[Dataset excerpt]

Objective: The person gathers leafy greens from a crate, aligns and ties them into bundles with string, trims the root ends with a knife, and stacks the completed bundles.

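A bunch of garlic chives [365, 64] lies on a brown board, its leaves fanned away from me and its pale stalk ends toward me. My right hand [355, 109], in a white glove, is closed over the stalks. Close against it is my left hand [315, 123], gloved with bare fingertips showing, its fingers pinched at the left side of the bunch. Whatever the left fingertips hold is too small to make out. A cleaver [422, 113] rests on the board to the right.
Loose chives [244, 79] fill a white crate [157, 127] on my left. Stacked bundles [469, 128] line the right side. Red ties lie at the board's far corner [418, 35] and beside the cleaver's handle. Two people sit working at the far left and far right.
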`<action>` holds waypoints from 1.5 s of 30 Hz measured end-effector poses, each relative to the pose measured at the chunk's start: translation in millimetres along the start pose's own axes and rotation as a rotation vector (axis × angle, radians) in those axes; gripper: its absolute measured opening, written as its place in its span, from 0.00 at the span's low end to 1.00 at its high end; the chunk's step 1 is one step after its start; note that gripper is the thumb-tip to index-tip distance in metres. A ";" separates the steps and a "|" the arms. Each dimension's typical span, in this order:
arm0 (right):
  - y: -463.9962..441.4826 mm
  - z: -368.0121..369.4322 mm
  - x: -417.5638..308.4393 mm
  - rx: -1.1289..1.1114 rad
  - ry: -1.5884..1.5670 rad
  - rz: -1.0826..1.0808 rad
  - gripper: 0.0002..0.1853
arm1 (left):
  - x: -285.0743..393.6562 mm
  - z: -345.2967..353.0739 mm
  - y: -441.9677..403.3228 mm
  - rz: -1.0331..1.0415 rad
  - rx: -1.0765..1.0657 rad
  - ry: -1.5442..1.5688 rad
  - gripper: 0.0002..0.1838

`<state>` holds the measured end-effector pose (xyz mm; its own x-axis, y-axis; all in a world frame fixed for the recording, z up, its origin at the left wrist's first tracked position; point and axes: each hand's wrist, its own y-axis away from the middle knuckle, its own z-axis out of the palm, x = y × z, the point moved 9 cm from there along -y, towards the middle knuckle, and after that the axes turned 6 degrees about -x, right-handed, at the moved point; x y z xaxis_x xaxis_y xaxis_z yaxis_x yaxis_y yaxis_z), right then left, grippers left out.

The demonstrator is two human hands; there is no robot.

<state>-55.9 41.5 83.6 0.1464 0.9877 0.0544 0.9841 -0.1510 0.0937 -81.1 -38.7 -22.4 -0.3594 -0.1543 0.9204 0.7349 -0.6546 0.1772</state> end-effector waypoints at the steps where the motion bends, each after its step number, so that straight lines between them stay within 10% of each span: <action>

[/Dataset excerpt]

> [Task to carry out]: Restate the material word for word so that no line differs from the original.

> [Solution for this task]:
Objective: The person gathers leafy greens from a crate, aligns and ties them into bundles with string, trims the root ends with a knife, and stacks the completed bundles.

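A bunch of garlic chives [365, 64] lies on a brown board, its leaves fanned away from me and its pale stalk ends toward me. My right hand [355, 109], in a white glove, is closed over the stalks. Close against it is my left hand [315, 123], gloved with bare fingertips showing, its fingers pinched at the left side of the bunch. Whatever the left fingertips hold is too small to make out. A cleaver [422, 113] rests on the board to the right.
Loose chives [244, 79] fill a white crate [157, 127] on my left. Stacked bundles [469, 128] line the right side. Red ties lie at the board's far corner [418, 35] and beside the cleaver's handle. Two people sit working at the far left and far right.
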`<action>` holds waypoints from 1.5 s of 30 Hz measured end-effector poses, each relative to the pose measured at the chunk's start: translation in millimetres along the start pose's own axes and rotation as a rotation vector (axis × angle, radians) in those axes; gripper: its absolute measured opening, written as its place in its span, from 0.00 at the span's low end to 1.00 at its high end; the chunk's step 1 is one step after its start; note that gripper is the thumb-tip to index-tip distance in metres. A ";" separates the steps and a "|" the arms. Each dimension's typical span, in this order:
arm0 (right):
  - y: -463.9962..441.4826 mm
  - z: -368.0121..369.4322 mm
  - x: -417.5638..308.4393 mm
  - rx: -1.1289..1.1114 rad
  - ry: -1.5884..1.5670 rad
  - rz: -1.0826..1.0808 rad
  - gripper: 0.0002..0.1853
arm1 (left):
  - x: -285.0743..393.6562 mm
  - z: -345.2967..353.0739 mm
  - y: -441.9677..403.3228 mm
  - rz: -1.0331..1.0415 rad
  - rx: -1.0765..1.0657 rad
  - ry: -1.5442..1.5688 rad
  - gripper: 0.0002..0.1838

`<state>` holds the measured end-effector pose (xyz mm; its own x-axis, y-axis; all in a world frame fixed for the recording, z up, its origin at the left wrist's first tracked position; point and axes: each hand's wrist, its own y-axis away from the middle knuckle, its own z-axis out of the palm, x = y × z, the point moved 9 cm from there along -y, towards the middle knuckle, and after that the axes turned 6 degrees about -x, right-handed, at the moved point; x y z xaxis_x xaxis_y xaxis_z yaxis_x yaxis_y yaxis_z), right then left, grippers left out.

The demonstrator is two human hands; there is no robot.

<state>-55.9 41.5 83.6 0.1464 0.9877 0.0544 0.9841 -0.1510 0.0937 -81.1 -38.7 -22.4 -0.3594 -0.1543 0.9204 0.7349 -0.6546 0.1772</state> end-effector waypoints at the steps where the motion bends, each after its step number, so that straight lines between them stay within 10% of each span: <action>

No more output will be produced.